Prof. Michael Ignatieff's argument fails to persuade.

First, it doesn't apply to the Syria case, since President Obama's purpose was to punish President Bashar al-Assad for an attack that had already happened, rather than "protect" victims of continuing chemical warfare.

Second, the protect doctrine would have us abandon the rule of law. Whatever its shortcomings, the United Nations is an expression of the international community, the ultimate source of international law. To accord to the United States or to any nation the right to determine when to use force strikes me as a dangerous proposition. We need to strengthen the United Nations, not weaken it further.

Third, Professor Ignatieff's argument rests on the notion of American exceptionalism, a belief that we Americans know better than anyone else how and when to attack unilaterally. Who has given the United States the right to police the world?

Lastly, Syria is horrible, but so are many other global spots, past and present. How can a "responsibility to protect" principle be implemented on a consistent basis?

L. MICHAEL HAGER
Eastham, Mass., Sept. 15, 2013

The writer is co-founder and former director general of the International Development Law Organization in Rome.

To the Editor:

Michael Ignatieff worries that his version of the responsibility to protect — known as R2P — is facing a crisis of "legitimacy." His notion of R2P asserts a right to violate United Nations Charter rules prohibiting resort to force for certain humanitarian purposes.

In 2005, United Nations members rejected this assertion. The members reached the decision after the hard lessons of the 2003 Iraq invasion, an unlawful use of force that Mr. Ignatieff initially supported. United Nations members renewed the consensus that the measure of international legitimacy is international legality.

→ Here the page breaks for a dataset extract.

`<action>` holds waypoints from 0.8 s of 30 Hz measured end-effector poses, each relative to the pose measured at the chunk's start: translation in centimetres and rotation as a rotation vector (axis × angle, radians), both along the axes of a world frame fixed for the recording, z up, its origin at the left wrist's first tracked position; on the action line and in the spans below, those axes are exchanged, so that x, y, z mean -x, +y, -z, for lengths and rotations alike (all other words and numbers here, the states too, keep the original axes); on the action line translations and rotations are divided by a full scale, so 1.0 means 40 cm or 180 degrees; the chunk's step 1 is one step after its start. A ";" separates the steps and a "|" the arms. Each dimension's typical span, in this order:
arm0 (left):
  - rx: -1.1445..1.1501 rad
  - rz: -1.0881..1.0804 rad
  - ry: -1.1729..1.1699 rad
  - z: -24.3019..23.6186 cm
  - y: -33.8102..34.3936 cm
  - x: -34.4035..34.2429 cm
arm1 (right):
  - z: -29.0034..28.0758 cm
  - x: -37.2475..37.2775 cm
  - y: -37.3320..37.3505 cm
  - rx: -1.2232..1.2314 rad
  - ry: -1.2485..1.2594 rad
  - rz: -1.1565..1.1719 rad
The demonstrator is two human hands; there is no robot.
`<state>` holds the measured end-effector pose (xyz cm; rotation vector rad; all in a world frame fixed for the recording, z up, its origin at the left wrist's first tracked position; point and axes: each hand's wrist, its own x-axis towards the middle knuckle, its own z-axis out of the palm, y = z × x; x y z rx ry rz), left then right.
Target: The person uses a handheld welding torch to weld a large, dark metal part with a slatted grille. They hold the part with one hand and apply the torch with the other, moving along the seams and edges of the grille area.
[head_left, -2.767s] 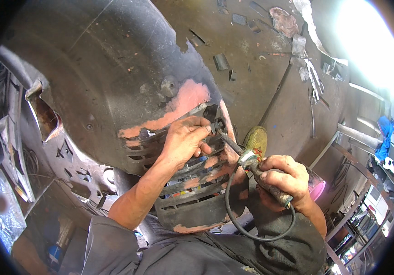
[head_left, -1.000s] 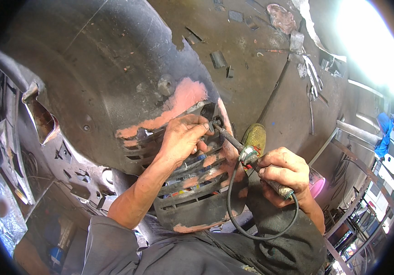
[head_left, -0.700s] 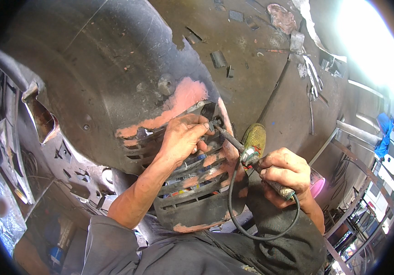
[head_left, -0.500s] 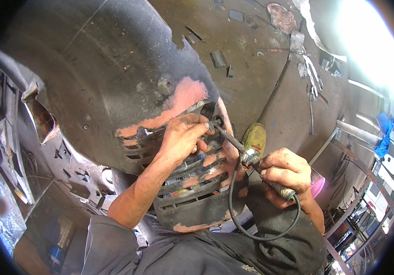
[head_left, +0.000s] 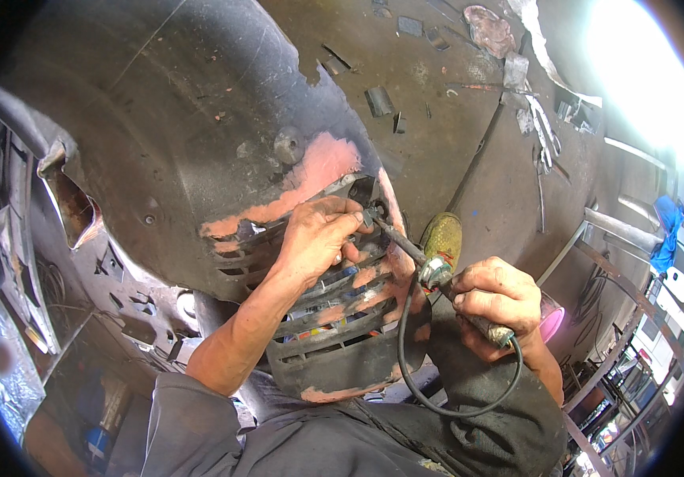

R2P has, unfortunately, distracted academics from thinking creatively about how to enforce international norms like the chemical weapons ban without resort to unlawful war. Popular pressure has forced our leaders to look for those solutions in the Syria crisis and, one hopes, beyond.

MARY ELLEN O'CONNELL
South Bend, Ind., Sept. 14, 2013

The writer is a professor of international law at the University of Notre Dame.